## Items from a data source
┄┄┄┄┄┄

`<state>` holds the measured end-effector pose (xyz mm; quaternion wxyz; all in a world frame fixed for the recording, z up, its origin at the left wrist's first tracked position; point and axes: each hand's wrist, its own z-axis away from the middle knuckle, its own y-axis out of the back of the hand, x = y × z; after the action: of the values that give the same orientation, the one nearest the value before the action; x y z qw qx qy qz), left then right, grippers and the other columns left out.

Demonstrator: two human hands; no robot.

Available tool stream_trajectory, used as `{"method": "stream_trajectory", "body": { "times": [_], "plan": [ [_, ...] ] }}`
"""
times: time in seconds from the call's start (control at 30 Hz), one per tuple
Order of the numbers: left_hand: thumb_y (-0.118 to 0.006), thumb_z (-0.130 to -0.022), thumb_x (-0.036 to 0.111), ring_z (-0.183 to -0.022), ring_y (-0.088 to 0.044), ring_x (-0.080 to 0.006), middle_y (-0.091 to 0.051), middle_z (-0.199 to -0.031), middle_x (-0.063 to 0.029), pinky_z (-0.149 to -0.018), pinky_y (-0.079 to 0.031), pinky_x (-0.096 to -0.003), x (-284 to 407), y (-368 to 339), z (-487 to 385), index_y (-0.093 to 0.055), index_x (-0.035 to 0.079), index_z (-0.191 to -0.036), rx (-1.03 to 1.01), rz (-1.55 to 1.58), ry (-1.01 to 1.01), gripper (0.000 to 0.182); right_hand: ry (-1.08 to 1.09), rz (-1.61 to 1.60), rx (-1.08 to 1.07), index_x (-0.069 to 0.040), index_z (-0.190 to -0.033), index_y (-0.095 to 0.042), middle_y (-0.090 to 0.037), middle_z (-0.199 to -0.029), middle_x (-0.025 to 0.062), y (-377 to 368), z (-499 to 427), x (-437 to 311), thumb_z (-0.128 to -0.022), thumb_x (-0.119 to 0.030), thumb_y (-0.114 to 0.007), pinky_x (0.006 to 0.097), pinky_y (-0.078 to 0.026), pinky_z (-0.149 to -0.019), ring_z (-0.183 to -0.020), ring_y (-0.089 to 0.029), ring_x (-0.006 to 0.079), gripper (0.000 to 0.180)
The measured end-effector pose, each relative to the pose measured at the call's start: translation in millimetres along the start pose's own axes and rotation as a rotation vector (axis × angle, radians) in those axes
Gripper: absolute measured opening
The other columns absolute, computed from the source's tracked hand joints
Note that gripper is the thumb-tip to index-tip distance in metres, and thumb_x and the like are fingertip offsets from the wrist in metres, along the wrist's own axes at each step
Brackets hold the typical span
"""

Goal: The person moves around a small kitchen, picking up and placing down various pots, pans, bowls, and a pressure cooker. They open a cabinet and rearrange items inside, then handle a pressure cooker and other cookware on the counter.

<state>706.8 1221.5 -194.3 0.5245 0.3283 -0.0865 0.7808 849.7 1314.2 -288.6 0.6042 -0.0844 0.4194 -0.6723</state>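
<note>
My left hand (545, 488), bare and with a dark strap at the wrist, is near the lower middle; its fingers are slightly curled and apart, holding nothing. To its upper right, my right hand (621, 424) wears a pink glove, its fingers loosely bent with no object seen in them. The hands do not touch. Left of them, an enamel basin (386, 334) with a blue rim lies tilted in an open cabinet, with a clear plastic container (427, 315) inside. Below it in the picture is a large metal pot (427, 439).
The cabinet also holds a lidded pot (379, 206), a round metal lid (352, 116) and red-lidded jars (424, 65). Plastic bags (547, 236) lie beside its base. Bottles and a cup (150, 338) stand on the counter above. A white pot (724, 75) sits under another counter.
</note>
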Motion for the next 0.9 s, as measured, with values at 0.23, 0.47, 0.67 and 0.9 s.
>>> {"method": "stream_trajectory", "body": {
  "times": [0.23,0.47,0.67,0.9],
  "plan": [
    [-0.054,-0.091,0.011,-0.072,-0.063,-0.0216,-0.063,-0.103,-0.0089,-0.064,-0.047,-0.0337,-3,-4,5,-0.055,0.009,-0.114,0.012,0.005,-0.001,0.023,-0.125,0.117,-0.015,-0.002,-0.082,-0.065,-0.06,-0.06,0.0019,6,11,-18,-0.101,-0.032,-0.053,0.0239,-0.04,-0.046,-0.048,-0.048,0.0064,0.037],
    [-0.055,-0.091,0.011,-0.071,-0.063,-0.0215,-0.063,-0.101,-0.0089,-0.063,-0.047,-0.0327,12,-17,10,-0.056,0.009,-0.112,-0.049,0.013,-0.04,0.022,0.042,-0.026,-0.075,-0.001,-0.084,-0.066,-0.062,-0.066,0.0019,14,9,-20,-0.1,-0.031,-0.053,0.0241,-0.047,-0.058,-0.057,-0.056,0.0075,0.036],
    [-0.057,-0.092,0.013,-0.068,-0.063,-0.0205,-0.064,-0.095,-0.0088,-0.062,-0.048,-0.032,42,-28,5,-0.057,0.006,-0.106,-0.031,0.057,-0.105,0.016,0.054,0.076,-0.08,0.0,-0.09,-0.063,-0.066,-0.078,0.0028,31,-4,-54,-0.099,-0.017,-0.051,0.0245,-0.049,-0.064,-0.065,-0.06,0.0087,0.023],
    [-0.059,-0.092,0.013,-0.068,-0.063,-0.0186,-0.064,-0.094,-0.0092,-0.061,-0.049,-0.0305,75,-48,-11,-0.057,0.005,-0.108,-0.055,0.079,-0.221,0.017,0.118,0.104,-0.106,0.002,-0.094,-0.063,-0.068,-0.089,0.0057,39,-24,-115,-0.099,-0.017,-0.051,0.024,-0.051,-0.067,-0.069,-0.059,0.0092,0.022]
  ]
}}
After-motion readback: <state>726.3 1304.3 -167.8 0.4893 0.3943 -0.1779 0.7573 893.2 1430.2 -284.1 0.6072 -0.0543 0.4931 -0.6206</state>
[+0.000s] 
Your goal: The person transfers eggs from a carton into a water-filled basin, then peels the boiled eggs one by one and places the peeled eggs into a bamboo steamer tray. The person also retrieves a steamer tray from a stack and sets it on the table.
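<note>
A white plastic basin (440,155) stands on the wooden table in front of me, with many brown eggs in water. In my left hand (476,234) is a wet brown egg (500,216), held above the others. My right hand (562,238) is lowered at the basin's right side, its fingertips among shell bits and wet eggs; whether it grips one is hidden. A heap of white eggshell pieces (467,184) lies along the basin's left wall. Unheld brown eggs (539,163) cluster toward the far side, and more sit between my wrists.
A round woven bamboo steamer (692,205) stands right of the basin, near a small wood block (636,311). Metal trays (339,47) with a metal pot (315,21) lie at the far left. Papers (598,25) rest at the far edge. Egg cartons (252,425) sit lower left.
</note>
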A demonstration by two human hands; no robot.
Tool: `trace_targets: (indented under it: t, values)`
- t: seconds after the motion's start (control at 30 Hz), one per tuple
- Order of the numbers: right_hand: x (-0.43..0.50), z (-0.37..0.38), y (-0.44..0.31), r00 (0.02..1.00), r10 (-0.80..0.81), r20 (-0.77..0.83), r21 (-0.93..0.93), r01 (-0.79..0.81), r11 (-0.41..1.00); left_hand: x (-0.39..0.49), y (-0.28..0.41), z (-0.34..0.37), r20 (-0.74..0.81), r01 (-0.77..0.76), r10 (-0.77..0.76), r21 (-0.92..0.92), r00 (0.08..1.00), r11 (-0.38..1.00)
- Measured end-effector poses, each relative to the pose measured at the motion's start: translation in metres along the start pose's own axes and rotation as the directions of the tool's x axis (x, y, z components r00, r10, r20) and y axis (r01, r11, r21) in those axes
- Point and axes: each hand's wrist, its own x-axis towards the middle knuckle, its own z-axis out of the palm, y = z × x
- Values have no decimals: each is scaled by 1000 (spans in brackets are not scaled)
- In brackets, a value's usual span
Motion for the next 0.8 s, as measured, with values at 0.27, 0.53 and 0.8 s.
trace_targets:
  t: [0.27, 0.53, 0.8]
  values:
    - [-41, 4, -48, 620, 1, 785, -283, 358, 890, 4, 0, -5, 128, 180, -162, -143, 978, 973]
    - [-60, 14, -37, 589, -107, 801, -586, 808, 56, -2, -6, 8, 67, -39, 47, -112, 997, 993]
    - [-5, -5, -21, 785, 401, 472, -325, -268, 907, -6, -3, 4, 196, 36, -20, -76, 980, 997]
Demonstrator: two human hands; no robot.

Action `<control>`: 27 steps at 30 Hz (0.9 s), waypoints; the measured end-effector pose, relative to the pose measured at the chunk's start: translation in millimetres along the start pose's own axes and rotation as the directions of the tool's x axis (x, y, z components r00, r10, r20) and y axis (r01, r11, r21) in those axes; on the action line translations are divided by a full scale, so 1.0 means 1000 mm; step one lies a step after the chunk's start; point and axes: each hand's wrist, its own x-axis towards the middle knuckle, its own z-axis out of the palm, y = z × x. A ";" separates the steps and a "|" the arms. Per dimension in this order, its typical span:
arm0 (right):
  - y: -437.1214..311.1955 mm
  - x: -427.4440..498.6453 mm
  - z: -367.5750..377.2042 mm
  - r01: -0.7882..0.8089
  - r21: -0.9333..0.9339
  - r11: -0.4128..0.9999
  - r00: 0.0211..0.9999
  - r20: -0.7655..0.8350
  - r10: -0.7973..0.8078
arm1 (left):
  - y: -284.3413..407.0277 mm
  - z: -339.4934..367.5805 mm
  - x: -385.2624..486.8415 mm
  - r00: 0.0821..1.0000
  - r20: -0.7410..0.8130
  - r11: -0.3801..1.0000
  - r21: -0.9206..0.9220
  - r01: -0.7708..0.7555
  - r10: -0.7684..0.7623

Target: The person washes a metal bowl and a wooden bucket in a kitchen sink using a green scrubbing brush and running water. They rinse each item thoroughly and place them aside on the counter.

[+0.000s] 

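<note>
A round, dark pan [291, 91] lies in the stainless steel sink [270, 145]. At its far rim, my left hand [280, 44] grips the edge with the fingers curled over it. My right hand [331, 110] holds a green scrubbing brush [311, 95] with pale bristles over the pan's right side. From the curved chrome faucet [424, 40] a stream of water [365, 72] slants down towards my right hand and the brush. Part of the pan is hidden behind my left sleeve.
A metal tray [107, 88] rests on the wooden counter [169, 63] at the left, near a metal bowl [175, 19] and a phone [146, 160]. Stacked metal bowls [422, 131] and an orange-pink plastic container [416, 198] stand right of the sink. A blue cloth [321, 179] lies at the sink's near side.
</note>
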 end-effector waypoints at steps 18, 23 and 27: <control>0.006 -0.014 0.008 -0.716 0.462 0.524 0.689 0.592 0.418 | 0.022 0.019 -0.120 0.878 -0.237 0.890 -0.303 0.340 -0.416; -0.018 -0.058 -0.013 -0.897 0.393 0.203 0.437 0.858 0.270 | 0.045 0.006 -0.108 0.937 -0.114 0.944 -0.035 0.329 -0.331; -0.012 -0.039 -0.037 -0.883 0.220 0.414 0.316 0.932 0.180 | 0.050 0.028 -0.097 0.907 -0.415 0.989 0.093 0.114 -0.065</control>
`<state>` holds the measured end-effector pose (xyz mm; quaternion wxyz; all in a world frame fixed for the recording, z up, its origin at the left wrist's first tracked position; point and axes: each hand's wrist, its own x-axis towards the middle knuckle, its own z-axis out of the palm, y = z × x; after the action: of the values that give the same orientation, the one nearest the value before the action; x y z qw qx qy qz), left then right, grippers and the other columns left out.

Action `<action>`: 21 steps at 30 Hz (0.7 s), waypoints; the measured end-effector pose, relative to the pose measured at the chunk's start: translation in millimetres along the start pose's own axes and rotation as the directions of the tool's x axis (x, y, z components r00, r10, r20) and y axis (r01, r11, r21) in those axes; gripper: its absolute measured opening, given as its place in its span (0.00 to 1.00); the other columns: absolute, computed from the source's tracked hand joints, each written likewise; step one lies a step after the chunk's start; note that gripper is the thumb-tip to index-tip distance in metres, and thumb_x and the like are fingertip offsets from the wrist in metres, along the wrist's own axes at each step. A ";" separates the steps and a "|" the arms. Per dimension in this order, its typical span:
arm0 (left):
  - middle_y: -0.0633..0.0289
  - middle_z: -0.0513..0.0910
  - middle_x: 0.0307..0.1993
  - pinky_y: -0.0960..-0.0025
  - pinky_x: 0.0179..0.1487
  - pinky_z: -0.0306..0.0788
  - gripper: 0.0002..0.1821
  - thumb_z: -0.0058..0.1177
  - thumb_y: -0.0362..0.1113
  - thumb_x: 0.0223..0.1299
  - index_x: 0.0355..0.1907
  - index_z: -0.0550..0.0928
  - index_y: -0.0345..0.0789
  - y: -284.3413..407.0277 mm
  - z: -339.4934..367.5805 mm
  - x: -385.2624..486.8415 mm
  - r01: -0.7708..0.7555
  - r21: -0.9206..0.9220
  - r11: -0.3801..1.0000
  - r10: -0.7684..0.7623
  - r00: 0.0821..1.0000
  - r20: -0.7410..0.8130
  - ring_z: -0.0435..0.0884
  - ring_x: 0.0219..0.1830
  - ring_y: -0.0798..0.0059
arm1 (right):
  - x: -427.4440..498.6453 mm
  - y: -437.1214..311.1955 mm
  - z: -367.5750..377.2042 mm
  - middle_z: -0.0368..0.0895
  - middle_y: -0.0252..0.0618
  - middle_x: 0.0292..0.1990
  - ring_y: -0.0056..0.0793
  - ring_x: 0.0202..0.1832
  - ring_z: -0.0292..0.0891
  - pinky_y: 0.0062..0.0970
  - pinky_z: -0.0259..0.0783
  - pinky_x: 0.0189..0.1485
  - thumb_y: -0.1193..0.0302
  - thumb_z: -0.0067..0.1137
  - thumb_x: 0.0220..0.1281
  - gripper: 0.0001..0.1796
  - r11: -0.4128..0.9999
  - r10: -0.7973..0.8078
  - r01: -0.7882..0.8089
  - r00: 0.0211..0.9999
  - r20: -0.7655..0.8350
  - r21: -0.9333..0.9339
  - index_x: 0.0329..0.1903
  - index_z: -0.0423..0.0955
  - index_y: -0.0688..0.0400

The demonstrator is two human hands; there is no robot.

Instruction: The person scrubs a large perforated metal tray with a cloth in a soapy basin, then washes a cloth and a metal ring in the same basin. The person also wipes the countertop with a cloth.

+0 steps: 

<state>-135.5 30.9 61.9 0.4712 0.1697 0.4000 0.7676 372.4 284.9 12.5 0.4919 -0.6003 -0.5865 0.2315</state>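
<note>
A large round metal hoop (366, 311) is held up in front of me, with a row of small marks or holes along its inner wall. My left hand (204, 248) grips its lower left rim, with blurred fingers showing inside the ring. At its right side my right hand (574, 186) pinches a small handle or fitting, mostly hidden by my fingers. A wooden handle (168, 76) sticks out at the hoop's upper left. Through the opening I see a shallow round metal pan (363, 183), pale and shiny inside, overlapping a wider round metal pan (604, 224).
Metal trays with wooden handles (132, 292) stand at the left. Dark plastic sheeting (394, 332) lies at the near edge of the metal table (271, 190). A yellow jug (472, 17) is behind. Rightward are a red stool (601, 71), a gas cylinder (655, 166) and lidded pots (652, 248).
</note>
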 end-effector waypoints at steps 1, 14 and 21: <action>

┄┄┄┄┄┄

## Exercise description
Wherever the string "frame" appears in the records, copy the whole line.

## Finished task
`<state>` holds the measured end-effector pose (xyz mm; quaternion wxyz; all in a world frame fixed for the recording, z up, its origin at the left wrist's first tracked position; point and axes: each hand's wrist, its own z-axis away from the middle knuckle, its own y-axis out of the back of the hand, x = y × z; after the action: of the values that give the same orientation, the one nearest the value before the action; x y z qw qx qy qz), left then right, grippers and the other columns left out.
`<state>` holds the measured end-effector pose (xyz mm; quaternion wxyz; all in a world frame fixed for the recording, z up, its origin at the left wrist's first tracked position; point and axes: each hand's wrist, its own x-axis towards the middle knuckle, its own z-axis out of the palm, y = z × x; after the action: of the values that give the same orientation, the one nearest the value before the action; x y z qw qx qy qz), left then right, grippers and the other columns left out.

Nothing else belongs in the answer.